• **To do**: In the data that follows, determine how many lines contain the word "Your", and give only that number.

[Saved data entries]
┄┄┄┄┄┄┄┄┄┄

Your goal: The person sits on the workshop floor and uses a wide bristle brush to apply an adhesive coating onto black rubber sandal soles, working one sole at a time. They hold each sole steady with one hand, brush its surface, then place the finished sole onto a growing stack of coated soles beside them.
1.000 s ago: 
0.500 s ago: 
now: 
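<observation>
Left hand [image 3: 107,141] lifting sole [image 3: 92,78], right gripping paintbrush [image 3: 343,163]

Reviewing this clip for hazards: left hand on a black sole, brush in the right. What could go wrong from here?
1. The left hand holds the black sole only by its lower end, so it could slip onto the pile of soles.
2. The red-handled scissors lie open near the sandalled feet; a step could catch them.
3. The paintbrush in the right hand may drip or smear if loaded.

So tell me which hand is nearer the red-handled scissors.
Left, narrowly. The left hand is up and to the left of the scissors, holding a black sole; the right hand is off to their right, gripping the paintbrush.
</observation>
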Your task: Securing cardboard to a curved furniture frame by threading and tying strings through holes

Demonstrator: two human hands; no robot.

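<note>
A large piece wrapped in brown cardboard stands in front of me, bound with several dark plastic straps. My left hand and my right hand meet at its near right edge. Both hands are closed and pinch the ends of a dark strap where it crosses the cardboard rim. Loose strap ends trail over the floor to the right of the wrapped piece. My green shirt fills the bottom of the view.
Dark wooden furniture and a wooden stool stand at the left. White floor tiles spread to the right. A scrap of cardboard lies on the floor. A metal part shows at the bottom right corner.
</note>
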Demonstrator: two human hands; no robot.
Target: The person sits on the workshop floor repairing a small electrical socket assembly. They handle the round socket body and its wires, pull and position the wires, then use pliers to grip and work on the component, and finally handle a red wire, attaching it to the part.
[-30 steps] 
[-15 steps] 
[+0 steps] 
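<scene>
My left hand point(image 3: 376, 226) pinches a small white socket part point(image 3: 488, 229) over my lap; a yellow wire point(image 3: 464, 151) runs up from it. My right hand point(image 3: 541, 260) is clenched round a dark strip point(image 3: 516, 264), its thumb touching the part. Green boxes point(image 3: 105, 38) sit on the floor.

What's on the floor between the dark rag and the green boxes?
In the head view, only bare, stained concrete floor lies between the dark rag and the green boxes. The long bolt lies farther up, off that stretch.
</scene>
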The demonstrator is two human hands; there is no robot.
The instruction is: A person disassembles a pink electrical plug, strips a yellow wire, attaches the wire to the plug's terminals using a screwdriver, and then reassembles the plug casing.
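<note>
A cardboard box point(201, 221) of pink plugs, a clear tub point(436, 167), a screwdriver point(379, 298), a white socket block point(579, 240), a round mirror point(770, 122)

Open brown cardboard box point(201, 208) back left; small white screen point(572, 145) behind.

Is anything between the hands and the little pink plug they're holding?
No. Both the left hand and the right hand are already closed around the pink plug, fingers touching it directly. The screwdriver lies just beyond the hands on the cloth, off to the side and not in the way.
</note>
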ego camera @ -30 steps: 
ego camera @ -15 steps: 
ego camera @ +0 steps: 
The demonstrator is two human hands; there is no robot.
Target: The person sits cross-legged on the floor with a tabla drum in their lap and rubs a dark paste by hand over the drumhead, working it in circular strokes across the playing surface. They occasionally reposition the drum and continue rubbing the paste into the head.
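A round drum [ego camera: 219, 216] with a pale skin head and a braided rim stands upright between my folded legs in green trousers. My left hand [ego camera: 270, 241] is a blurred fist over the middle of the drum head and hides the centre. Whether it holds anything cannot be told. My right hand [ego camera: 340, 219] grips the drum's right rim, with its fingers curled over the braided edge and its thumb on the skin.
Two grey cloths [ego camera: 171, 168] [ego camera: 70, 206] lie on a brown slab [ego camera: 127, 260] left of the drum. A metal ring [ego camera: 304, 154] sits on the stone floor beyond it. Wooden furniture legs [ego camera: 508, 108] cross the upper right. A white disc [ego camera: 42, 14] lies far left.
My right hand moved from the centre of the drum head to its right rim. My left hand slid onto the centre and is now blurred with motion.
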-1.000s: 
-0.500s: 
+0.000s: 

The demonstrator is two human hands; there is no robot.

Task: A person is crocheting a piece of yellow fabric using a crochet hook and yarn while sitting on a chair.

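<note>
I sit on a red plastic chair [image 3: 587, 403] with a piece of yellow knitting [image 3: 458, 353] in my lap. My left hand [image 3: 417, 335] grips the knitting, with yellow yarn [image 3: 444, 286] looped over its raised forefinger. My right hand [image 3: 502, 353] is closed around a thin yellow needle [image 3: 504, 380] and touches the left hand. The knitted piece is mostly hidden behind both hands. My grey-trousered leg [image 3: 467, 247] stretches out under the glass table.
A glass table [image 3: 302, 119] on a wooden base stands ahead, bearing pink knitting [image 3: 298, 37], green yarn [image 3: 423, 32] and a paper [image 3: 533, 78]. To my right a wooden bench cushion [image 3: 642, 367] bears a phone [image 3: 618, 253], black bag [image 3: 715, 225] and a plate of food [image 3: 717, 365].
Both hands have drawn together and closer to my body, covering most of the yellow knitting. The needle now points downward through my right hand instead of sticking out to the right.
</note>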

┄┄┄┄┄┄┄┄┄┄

• **Output for this task**: 2